**TO DO**
Could you filter the listing for lines with the word "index" and return them?

==== EXERCISE DATA ====

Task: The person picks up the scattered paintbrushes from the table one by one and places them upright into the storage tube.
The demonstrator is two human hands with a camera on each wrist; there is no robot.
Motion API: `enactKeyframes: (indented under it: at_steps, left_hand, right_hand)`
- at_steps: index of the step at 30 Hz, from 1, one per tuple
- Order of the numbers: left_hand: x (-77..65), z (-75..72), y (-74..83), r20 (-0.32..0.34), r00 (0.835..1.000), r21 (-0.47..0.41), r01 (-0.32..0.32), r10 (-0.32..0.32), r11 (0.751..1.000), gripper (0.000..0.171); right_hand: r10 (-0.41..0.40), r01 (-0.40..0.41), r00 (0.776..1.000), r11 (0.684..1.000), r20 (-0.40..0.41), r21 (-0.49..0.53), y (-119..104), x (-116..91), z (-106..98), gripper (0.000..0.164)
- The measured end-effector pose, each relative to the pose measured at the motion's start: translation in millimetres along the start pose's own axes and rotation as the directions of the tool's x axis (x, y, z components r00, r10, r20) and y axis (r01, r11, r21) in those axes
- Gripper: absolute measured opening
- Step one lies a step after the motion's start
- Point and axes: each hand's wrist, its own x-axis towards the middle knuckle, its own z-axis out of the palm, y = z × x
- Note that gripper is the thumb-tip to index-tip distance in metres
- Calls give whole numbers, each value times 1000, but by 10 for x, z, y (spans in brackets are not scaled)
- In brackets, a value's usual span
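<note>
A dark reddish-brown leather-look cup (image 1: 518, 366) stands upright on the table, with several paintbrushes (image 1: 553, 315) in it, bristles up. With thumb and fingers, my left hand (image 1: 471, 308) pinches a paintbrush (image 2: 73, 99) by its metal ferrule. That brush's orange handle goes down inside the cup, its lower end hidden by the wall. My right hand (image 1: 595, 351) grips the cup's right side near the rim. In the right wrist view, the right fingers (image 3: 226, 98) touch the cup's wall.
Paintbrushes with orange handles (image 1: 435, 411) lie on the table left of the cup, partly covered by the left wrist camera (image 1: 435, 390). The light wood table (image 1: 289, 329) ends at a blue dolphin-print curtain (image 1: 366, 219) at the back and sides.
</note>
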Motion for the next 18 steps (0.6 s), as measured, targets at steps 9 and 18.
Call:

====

**RESULT BELOW**
- at_steps: index of the step at 30 Hz, from 1, one per tuple
- Note that gripper is the thumb-tip to index-tip distance in metres

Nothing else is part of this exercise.